- EXERCISE: Give back the whole listing exactly as shown.

━━━

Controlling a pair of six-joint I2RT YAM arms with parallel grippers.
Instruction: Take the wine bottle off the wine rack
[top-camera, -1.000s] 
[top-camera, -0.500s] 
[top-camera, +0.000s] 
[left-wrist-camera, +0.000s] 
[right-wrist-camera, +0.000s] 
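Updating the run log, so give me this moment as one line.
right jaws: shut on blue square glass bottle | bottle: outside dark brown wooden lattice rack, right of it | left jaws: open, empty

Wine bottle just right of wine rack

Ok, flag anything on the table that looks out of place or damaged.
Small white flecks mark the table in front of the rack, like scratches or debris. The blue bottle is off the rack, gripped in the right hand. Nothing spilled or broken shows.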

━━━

- COMPLETED EXERCISE:
Controlling a pair of six-joint I2RT YAM arms with parallel grippers.
Instruction: Take the wine bottle off the wine rack
[top-camera, -1.000s] 
[top-camera, -0.500s] 
[top-camera, +0.000s] 
[left-wrist-camera, +0.000s] 
[right-wrist-camera, +0.000s] 
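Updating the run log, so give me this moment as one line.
right jaws: shut on blue square glass bottle | bottle: outside dark brown wooden lattice rack, right of it | left jaws: open, empty

Wine bottle just right of wine rack

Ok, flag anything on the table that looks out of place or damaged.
Small white flecks mark the table in front of the rack, like scratches or debris. The blue bottle is off the rack, gripped in the right hand. Nothing spilled or broken shows.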

The response to this exercise is now complete.